As with the notebooks related to Hidden Markov Models, Recurrent Neural Networks are all about learning sequences. But, where Markov Models are limited by the Markov Assumption, Recurrent Neural Networks are not. As a result, they are more expressive and powerful than anything we have seen and haven't made progress on in decades.
So, what will these notebooks contain, and how will they build on the previous notebooks surrounding Neural Networks and Hidden Markov Models?
- In the first section, we are going to add time to our neural networks. This will introduce us to the Simple Recurrent Unit, also known as the Elman Unit.
- We will then revisit the XOR problem, but will extend it so that it becomes the parity problem. We will demonstrate that regular feed forward neural networks will have trouble solving this problem, but recurrent networks will work because the key is to treat the input as a sequence.

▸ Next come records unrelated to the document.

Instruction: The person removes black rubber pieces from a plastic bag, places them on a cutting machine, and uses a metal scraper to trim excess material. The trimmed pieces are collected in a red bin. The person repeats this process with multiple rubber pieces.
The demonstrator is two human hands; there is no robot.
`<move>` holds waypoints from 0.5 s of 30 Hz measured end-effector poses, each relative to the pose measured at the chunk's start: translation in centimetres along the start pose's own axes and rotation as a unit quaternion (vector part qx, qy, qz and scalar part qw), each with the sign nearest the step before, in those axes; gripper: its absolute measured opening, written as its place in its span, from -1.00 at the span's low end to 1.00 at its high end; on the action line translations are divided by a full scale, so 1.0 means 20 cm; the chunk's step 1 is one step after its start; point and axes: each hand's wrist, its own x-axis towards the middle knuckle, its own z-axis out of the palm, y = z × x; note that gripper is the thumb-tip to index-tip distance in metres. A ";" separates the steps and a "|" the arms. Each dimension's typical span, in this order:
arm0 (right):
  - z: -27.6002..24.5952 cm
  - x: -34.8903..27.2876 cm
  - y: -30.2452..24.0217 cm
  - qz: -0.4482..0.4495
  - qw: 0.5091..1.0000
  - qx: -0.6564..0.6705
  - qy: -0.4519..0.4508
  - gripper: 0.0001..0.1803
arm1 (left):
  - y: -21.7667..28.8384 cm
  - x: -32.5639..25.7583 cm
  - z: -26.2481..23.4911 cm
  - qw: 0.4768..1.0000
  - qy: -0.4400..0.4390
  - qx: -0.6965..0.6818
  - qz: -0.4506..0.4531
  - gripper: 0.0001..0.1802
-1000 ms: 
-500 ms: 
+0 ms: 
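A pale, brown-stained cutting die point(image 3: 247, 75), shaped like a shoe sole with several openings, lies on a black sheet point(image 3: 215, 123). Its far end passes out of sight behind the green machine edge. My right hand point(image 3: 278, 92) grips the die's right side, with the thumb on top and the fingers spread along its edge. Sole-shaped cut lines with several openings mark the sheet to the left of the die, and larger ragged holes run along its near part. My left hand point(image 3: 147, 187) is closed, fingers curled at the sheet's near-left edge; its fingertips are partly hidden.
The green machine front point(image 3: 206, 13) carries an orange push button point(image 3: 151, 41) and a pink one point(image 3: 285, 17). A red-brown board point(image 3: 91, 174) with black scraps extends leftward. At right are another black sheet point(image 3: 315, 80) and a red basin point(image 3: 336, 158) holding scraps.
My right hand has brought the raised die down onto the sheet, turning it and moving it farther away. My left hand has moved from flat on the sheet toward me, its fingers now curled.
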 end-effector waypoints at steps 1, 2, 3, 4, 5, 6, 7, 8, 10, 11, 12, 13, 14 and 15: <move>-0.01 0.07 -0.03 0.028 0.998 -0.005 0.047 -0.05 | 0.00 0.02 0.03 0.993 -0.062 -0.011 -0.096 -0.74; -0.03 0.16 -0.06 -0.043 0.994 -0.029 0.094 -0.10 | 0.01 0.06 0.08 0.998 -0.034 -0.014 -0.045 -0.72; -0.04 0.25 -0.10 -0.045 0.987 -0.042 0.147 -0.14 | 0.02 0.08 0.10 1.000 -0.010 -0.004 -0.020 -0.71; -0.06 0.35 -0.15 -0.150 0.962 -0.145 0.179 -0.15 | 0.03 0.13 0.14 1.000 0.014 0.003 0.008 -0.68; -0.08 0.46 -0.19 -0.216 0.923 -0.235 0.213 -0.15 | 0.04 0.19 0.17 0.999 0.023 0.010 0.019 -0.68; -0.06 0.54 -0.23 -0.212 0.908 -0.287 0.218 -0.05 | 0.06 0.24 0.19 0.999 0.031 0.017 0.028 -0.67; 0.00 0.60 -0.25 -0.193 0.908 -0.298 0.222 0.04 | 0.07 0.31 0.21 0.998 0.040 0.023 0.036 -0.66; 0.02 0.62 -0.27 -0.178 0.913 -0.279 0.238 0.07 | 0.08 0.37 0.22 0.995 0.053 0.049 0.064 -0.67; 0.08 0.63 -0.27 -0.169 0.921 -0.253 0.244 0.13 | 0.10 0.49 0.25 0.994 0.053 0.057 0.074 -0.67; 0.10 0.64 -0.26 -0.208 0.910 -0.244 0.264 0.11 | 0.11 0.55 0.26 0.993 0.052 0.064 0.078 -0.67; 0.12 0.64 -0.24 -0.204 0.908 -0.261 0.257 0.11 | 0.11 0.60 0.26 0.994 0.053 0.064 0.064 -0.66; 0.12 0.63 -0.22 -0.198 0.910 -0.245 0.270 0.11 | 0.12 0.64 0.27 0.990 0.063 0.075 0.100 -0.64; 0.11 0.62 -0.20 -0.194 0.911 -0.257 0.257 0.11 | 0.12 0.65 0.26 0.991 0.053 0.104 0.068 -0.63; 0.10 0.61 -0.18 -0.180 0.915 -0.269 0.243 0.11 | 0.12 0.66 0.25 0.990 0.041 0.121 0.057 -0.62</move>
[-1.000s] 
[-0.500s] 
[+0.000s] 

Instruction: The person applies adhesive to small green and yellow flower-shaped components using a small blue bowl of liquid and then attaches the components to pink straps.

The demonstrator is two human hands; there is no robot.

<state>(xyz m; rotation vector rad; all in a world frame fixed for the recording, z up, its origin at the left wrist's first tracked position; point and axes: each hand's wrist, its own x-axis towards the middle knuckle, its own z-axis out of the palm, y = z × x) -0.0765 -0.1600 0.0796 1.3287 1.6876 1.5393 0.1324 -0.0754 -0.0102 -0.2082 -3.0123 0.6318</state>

- Next, we will revisit one of the most popular applications of RNN's, Language Modeling. In the Markov Models notebooks we have generated poetry, and discriminate from two different poets just from the sequence of parts of speech tags that they used. We will extend our language model so that it no longer makes the markov assumption.
- Another popular application for RNN's is word vectors or word embeddings. The most common technique for this is called word-2-vec, but we will go over how RNN's can also be used for creating word vectors.
- We will then look at the very popular LSTM, Long-Short term memory unit, and the more modern and efficient GRU, Gated Recurrent Unit, which has been proven to yield comparable performance.
- Finally we will apply these to more practical problems, such as learning a language model from wikipedia, and visualizing the word embeddings as a result.
I will offer a tip that helped me in understanding RNN's: Understand the mechanics first, and worry about the "meaning" later. When we talk about LSTM's, we are going to talk about the ability to remember and forget things. Keep in mind, these are just convenient names that are utilized by way of analogy. We are not actually building something that is remembering or forgetting. They are just mathematical formulas. So, worry about the math and let the meaning come naturally to you.
What you most definitely do not want to do is the opposite; try to understand the meaning without understanding the mechanics. When you do that, the result is usually a sensationalist media article, or a pop science book. This set of notebooks is the opposite of that; we want to understand on a technical level what is happening. Explaining things in layman terms, of thinking of real life analogies is icing on the cake, only if you understand the technicalities.
Let's begin by talking about the Softmax function. The softmax function is what we use to classify two or more classes. It is a bit more complicated to work with than the sigmoid-in particular it's derivative is harder to derive-but, we will let theano and tensorflow take care of that stuff for us. Remeber, all we do here is take an array of numbers, exponentiate them, divide by the sum, and that allows us to interpret the output of the softmax as a probability:
$$y_k=\frac{e^{a_k}}{\sum_je^{a_j}}$$$$p\big(y=k \mid x \big) =\frac{e^{W_k^T x}}{\sum_je^{W_j^Tx}}$$Where k represents the class $k$ in the output layer. In other words our $y$ output is going to be a (kx1) vector for a single training example, and an (Nxk) matrix when computed for the entire training set.
In code, it will look like:
def softmax(a):
expA = np.exp(a)
return expA / expA.sum(axis=1, keepdims=True)
All machine learning models have two main functions, prediction and training. Going in the forward direction is how we do prediction, and at the output we get a probability that tells us what the most likely answer is. For training, we use gradient descent. That just means that we take the a cost function (squared error for regression, cross entropy for classification), calculate its derivative with respect to each parameter, and move the parameters slowly in that direction:
$$W \leftarrow W - \eta \nabla J$$Eventually, we will hit a local minimum and the slope will be 0, so the weights won't change anymore.
We have seen that deep networks can be used to find patterns in data that doesn't have labels (i.e. language). We can learn a probability distribution from the data!
Suppose you have a bunch of states; these can represent words in a sentence, the weather, what page of a website you are on, etc. We can define them as:
$$states = \{ 1,2,...,M\}$$A Markov Model is a model that makes the markov assumption:
The next state only depends on the previous state:
$$p\big(s(t) \mid s(t-1), s(t-2),...,s(1)\big) = p \big(s(t) \mid s(t-1)\big)$$
For example, if you want to know whether or not it is going to rain tomorrow, you assume that that only depends on today's weather. As another example, consider the following sentence:
"I love dogs and cats."
Let's say we are trying to predict the last word, which we know is cats. But lets say all we are given is the word "and", it will be impossible to predict "cats" based off of only that information. In this course, we will see that our models no longer make the markov assumption!